In a May 8 article titled “How a Georgetown scholar went from ‘quiet’ researcher to detainee,” the Washington Post extensively cites and quotes CAMERA regarding the story of Mapheze Saleh and Badar Khan Suri, the latter of whom is currently being detained by immigration authorities. Among CAMERA’s findings mentioned in the article is Saleh’s work for Hamas and Suri’s participation in a terror-supporting “convoy,”
But the Washington Post misleads about the nature of Saleh and Suri’s sins. It also quotes a handful of actors, such as Saleh herself and Suri’s lawyer Hassan Ahmad, who continue to deceive the public about the facts.

Mapheze Saleh and Badar Khan Suri at their wedding, holding up an image of former Palestine Liberation Organization leader Yasser Arafat kissing the forehead of Hamas founder Ahmed Yassin.
Several times, the Post suggests that Saleh and Suri were targeted for “support for Palestinians and their family ties to Hamas.” This is simply false. Saleh doesn’t just have “family ties” to Hamas; she is herself tied to Hamas. Even in recent court filings (see para. 6), Saleh has admitted to having worked for the regime of Hamas, a designated foreign terrorist organization. Suri, too, participated in a convoy organized in part by one terrorist organization for the purpose of aiding Hamas.
Working for and/or aiding terrorist organizations is not “free speech,” regardless of how many times Ahmad, Saleh, and Suri protest otherwise.
Moreover, to describe Saleh and Suri’s public rhetoric as simply “support for Palestinians” is both egregiously dishonest and cynical. Saleh didn’t just “support” Palestinians; she repeatedly and emphatically glorified Hamas, including its threat to murder “civilian hostages” just days after the October 7 massacre. Suri didn’t just “defend[] the rights of Palestinians to fight back;” he has publicly praised Hamas’s leadership in full knowledge of its history of targeting civilians.

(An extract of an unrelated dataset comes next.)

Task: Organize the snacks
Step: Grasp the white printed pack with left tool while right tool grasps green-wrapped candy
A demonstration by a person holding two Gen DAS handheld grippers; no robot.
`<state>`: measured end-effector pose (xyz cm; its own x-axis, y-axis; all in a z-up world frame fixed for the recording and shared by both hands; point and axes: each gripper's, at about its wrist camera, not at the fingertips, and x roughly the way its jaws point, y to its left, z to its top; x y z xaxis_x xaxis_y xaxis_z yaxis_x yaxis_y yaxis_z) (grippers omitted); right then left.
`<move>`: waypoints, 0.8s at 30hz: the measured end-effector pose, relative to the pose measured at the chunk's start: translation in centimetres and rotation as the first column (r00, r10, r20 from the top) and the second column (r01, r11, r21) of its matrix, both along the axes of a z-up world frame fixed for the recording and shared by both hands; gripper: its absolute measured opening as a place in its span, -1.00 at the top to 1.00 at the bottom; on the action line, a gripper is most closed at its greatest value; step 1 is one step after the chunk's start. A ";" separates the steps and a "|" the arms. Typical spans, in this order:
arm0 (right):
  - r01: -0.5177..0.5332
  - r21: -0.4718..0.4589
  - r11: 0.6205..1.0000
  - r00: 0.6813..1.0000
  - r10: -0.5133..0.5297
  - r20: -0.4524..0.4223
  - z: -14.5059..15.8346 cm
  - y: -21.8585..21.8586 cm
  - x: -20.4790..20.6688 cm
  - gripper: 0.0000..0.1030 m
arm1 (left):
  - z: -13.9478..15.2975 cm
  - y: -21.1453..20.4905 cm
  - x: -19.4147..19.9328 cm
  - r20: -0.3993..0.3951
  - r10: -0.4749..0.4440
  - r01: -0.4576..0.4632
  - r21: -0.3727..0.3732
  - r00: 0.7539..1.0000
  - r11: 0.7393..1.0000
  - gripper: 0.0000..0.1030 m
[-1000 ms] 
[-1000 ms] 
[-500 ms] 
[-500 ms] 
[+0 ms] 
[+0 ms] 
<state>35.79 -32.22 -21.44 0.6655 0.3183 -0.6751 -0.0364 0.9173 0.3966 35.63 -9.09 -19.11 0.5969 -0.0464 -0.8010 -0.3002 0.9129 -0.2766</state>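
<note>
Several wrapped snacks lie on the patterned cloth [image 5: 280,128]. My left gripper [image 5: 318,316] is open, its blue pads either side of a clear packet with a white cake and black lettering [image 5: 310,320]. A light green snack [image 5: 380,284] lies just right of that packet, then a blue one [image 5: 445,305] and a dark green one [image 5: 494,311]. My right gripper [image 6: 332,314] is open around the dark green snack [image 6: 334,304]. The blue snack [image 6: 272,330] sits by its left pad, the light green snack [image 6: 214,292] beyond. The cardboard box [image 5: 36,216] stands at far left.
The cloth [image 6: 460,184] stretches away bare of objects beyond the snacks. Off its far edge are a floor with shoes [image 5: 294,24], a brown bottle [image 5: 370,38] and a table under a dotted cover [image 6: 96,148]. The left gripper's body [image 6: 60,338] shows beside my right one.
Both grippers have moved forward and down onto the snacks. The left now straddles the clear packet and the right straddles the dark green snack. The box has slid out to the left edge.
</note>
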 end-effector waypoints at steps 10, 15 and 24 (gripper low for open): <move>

Such dishonesty is to be expected from Saleh and Suri’s legal team. Indeed, CAMERA has previously responded to their lies and deceptions.
What is new, and revealing, is the attempt by several other parties to denigrate or fabricate about CAMERA and its work.
The Washington Post writes that, according to “[l]egal experts and historians,” Suri’s case “represents the rising influence of advocacy groups like…the Committee for Accuracy in Middle East Reporting and Analysis (CAMERA).”
Such a compliment is well taken. However, several personalities are then quoted to air their grievances against CAMERA.
One such commentator, New York University professor Lila Corwin Berman, claimed that groups like CAMERA “can’t be ignored, and they can become real threats.” Another commentator, UCLA professor David Myers, similarly scaremongers to denigrate CAMERA’s work, claiming: “The new policy of detaining and deporting Palestine-supporting political undesirables brings these organizations fully in line with federal policy and will grant them a new measure of prominence and notoriety.” Astha Sharma Pokharel, from the Center for Constitutional Rights, describes CAMERA and its work with terms such as “extremist,” “racist,” and “Islamophobic.”
Notable, however, is that they don’t contest the facts which CAMERA has meticulously documented and presented to the public. Nor did any of the commentators present any facts of their own. Instead, all three relied on emotionally-charged, speculative, and opinion-based arguments, devoid of factual support, to distract the Washington Post’s audience.
In truth, it is the facts which cannot, and must not, be ignored, and it is the facts which appear to be threatening to these individuals.
The more such parties resort to baseless smears and attacks instead of contending with the evidence, the more confident CAMERA will grow in its work. Facts, after all, are a comfortable thing when you learn to work with them instead of against them.